WHAT THE TASK ASKS -> Transcribe precisely, and only, the lines beginning at the line containing "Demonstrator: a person" and ending at the final line of the material below.

(MATERIAL PROVIDED)

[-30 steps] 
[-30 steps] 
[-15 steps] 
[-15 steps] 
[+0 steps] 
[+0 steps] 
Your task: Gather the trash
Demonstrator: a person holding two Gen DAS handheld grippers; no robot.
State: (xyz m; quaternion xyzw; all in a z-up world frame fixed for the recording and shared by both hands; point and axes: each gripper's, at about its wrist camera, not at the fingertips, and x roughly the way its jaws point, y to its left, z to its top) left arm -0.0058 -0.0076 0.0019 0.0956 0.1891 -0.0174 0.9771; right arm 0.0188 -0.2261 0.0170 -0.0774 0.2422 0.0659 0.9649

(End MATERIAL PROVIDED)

SOLUTION BELOW ->
Demonstrator: a person holding two Gen DAS handheld grippers; no robot.
State: (xyz m; quaternion xyzw; all in a z-up world frame fixed for the recording and shared by both hands; point and axes: each gripper's, at about its wrist camera, not at the fingertips, and x roughly the way its jaws point, y to its left, z to its top) left arm -0.0058 -0.0076 0.0019 0.0956 0.1891 -0.0174 0.9771; right arm 0.0188 -0.2261 0.0170 -0.0774 0.2422 0.0659 0.9649

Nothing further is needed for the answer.